2. It’s totally okay if some classes seem “too easy”, but that doesn’t mean you should be easy on yourself.

I have to admit, a lot of classes seemed to easy when I started, some still are even though I am a senior. “Introduction to C programming”, where we learned to build “Hello World” programs, or “Introduction to Database Systems” that is technically classified as a grad/undergrad course, covering basic database structure and SQL syntax – all this does not seem extremely challenging. And that is okay. I’ve been lucky to have the resources to be self-taught, but not everyone is in the same boat. These courses are obviously a graduation requirement, there is no way around it. But it’s up to you what you’re going to make of it. Remember one thing – don’t waste your time. Playing Angry Birds in class might be fun, but while you do that, someone else will be building the next big thing. Instead, submit your assignments early and work on your own projects. There are millions of dollars waiting to be made through apps and other products, so might as well start early.

3. Learn on your own.

Stemming from the previous point, you should not limit yourself to just the material offered in class. I have to admit, what I know now didn’t come from class. Programming C#, C++, the fundamentals of DirectX and shaders – none of that was in my CS curriculum. Learn more programming languages, try different operating systems, create apps, contribute to an open-source project, read tech books, spend sleepless nights trying to debug that web service that fails every single time when someone tries to upload a video larger than 200MB. Learn. There are plenty of opportunities out there – Khan Academy, Coursera, Code.org, Stanford Engineering, MIT OpenCourseWare, Channel9 (shameless plug, I know). Everything is a click away. Learning the basics about binary trees and graph theory is important, but it’s even more important to be able to apply it in a real project. Consider classes as your basic “here is what you can do” guide, and it’s up to you to actually do something with it. During your interview, rarely will you be asked what is insertion sort – instead, you’ll probably have to talk about your extracurricular projects.

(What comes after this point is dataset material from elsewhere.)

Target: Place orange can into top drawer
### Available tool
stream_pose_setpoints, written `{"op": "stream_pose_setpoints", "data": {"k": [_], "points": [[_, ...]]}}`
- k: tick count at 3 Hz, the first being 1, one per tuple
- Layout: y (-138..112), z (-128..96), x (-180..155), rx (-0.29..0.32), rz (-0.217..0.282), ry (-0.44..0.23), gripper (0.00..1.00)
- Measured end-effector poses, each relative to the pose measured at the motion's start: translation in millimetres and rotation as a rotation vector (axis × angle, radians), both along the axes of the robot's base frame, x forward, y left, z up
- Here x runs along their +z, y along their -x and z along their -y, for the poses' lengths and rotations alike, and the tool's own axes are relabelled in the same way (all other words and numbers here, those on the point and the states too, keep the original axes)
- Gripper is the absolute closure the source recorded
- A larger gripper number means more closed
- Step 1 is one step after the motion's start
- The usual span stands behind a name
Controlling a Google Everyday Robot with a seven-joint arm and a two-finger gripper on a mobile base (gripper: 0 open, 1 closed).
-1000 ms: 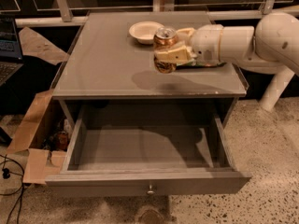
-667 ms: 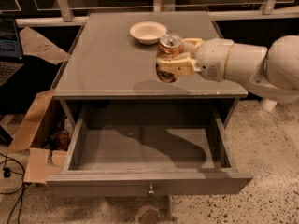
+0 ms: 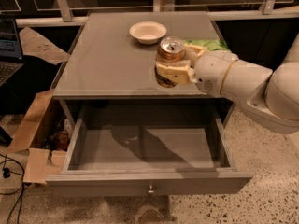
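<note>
The orange can (image 3: 169, 51) has a silver top with a pull tab. My gripper (image 3: 174, 72) is shut on the can and holds it upright in the air over the front right part of the cabinet top (image 3: 107, 59). The arm comes in from the right. The top drawer (image 3: 145, 148) is pulled wide open below, its inside bare, with a small round knob (image 3: 150, 189) at the centre of its front panel. The can is above and just behind the drawer's back edge.
A cream bowl (image 3: 147, 31) stands at the back of the cabinet top. A green snack bag (image 3: 208, 44) lies behind the gripper. A cardboard box (image 3: 35, 139) sits on the floor to the left. A laptop (image 3: 9, 45) is at far left.
The gripper has lifted the can and carried it forward toward the front edge of the cabinet top, closer to the open drawer.
</note>
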State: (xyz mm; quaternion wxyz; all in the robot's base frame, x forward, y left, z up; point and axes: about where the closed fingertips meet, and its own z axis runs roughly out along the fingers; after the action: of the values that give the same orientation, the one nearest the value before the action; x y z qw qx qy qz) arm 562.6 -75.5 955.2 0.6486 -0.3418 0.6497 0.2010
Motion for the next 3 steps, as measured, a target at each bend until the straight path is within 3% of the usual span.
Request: {"op": "stream_pose_setpoints", "data": {"k": [2,3], "points": [[14.2,-4.1,-7.3,-0.014,-0.008,-0.01,1.0],[33.5,-1.8,-21.5,-0.071,-0.021,-0.041,1.0]]}}
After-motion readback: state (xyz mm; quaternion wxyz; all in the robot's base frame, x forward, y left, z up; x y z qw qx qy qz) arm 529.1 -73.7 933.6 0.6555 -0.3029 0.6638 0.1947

4. Projects > GPA. Build something.

As a follow-up to #3, when you’re going to interview for internships (or maybe full-time positions), you rarely will be asked about your GPA. Mine never made it on my resume. Grades are important, don’t get me wrong. I am not trying to suggest to ditch classes and instead sit in your room and code all day, not at all. If anything, your grades are a direct reflection of your efforts, and often times – knowledge (with rare exceptions). With that in mind, balance your academic effort with your passion for the field – really, just 30 minutes of brainstorming will give you a 2 page paper of what you can build. Don’t be scared by the fact that something is unknown to you – do your research.

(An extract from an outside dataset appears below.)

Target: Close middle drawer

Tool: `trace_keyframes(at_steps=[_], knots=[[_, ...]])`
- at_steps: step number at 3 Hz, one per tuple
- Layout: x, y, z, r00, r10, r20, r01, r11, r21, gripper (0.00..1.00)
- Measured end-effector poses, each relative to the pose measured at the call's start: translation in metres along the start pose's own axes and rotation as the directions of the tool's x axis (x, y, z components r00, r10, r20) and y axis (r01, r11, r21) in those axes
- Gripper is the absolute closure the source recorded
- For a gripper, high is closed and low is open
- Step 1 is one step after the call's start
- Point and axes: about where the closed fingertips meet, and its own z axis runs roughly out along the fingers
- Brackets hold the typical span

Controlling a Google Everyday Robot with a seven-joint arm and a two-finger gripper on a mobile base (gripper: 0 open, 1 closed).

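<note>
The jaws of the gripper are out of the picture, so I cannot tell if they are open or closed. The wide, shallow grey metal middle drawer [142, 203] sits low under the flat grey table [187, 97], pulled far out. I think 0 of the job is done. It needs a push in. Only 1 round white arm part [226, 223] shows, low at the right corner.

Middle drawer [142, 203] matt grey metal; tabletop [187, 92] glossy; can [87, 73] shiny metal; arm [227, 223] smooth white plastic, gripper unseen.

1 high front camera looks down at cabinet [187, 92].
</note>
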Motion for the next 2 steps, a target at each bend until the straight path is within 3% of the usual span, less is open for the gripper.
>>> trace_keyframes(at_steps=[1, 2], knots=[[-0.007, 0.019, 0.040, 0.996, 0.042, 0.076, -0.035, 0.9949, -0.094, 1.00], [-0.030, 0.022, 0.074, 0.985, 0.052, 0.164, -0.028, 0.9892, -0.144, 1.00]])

5. Challenge yourself outside the field of Computer Science.

You’re passionate about software, building software, testing software and improving it. That’s great, but that’s rarely the only skill you will need in life. College is a great opportunity to get out of your comfort zone and build a set of skills that will prove invaluable in more than one area. Public speaking competition? Do it. Debate? Do it. Chance to MC an event? Do it. Every university will offer you a diverse set of opportunities that you can take advantage of, so make sure you glance at announcement boards outside your engineering department. More than that, join a student organization that isn’t necessarily related to engineering or computer science – there really isn’t a better way to make friends of all majors and backgrounds and be a much bigger part of campus life than you would be otherwise.

6. Participate in hackathons.

To give you a couple of big examples:

There are obviously more, and you can find a detailed (although, not necessarily complete) list here. Hackathons are a great way to build prototypes in conditions where you have limited resources in terms of time, and unlimited resources in terms of technologies. Look at those as both a social and learning experience, where you have the opportunity to improve your knowledge of a variety of hardware and software platforms, showcase your abilities to potential employers, start your own venture and maybe win some prizes and cash. For major hackathons, you can get partially reimbursed travel as well.

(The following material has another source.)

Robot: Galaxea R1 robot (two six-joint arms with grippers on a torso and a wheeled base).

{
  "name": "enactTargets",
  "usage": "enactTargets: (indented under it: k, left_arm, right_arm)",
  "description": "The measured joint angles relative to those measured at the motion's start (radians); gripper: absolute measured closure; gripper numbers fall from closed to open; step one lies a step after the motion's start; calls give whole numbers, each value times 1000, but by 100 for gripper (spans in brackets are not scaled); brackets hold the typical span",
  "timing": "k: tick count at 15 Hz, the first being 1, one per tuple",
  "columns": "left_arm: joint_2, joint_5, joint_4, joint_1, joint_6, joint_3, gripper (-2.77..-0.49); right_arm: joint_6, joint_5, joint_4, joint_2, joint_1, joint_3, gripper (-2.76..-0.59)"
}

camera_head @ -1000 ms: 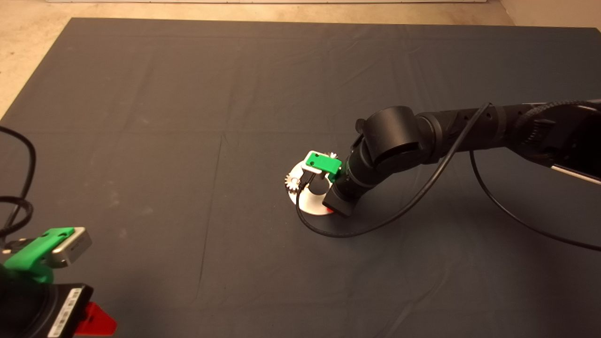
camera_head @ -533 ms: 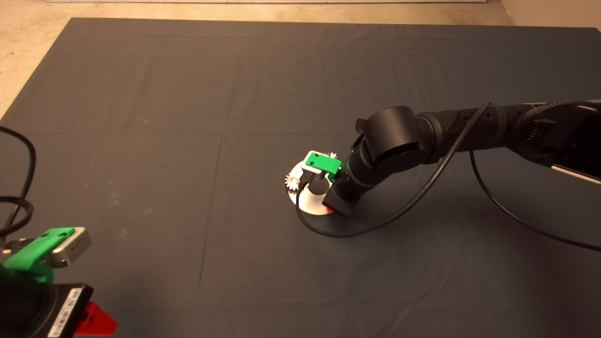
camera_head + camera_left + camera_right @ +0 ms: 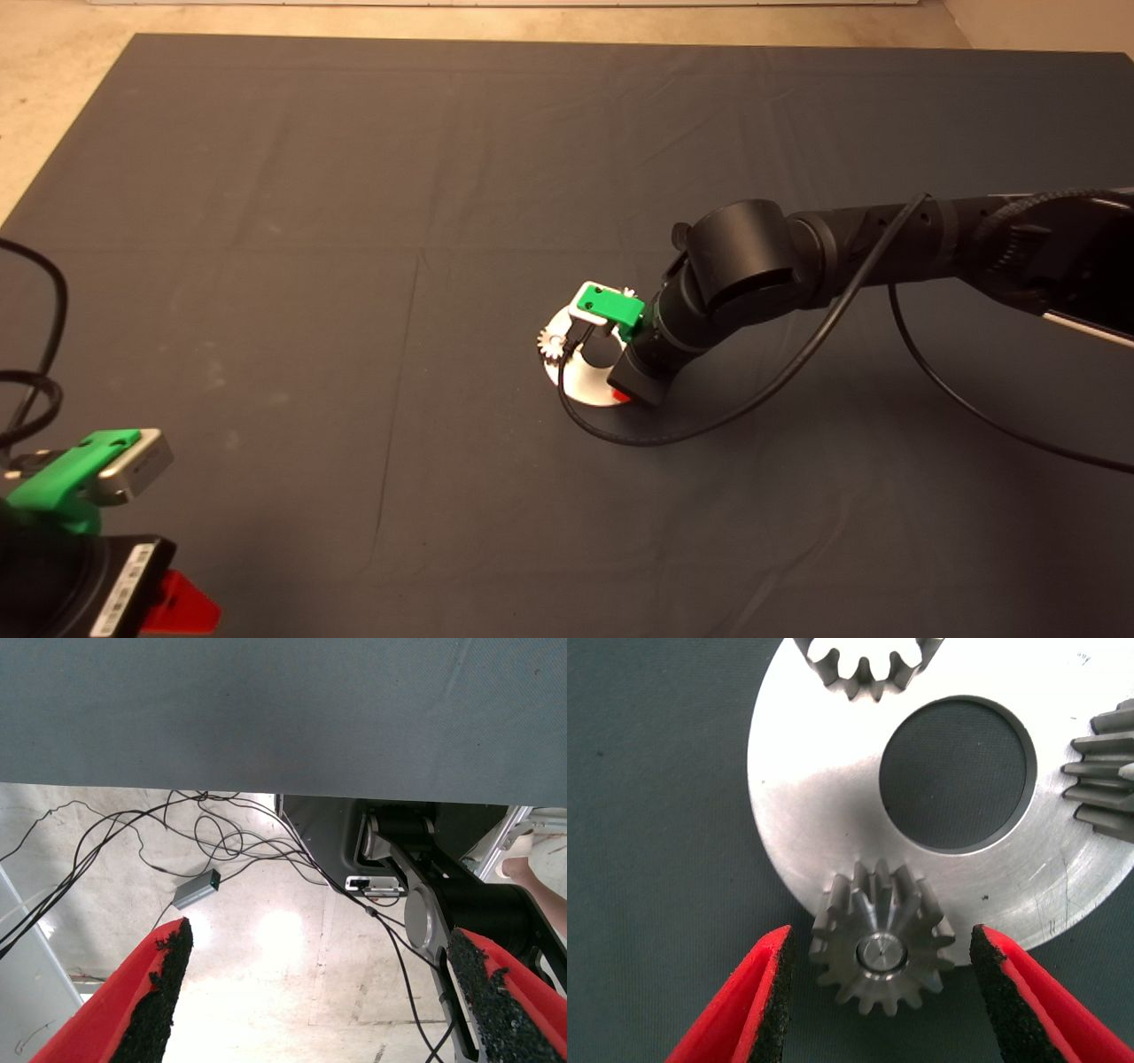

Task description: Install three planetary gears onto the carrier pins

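The round shiny plate (image 3: 824, 806) lies on the dark mat with its carrier pins. One planetary gear (image 3: 881, 948) sits on a pin, whose silver top (image 3: 881, 954) shows in the gear's hole. My right gripper (image 3: 881, 930) stands open around this gear, a narrow gap between each pad and the teeth. Two more gears (image 3: 864, 665) (image 3: 1103, 771) sit at the plate's rim, each partly cut off. In the head view the right gripper (image 3: 622, 392) hangs over the plate (image 3: 585, 383), with one gear (image 3: 551, 343) at the plate's left edge. The left gripper (image 3: 182, 607) is parked at the lower left, open.
A black cable (image 3: 709, 425) loops on the mat just in front of the plate. The left wrist view shows the mat's edge (image 3: 283, 788), floor cables (image 3: 221, 837) and a person's leg (image 3: 540, 895) beyond it. Bare floor (image 3: 53, 89) borders the mat at the far left.
The right wrist has shifted a very little over the plate. The gears, the plate and the left arm have not moved.
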Motion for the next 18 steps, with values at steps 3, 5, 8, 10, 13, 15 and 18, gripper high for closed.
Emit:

7. Find an internship as early as possible.

An internship has several benefits for you. First of all, you get to know what working in your field of choice is like. You might think that Computer Science implies one thing – you will have to be a software engineer (programmer), but there are more ramifications in the field than you might think. For example, Microsoft offers you three core paths – Software Development Engineer (SDE), Software Development Engineer in Test (SDET) and Program Manager (PM). You can learn more about them here. Each one has different sets of responsibilities and tasks, and an internship is a great way to experience each of these to see where you fit best. Even better, since we’re already following the Microsoft example, there exists the Explore Microsoft Program (limited to freshmen and sophomores), which essentially is a way to rotate you through all three roles in the course of a single internship period (12 weeks is standard).


Meeting Kurt DelBene, at the time president of the Microsoft Office Division.

I rotated through two roles – I started as a software engineer, working as vendor for DPE. The next summer, I switched to the Program Manager role in the Office division. Getting the experience from both sides of the spectrum made me realize that I can better combine my programming and communication skills in the PM role, so make sure you get an early start to have a better understanding of what you want to do post-graduation.

8. Write. Publish. Write some more.

I owe this blog more than one can imagine. To some extent, you can say that my professional career started from “den by default”, when I first got noticed by Clint Rutkas of Channel9 Coding4Fun for publishing a blog post, documenting the Zune Web API (now available here). Also, with a lot of Windows Phone content published here, I managed to become a Windows Phone Development MVP, which resulted in even more exposure and professional opportunities. It’s a relatively inexpensive investment in your future, with potentially large benefits.

9. Don’t be afraid to reach out and network.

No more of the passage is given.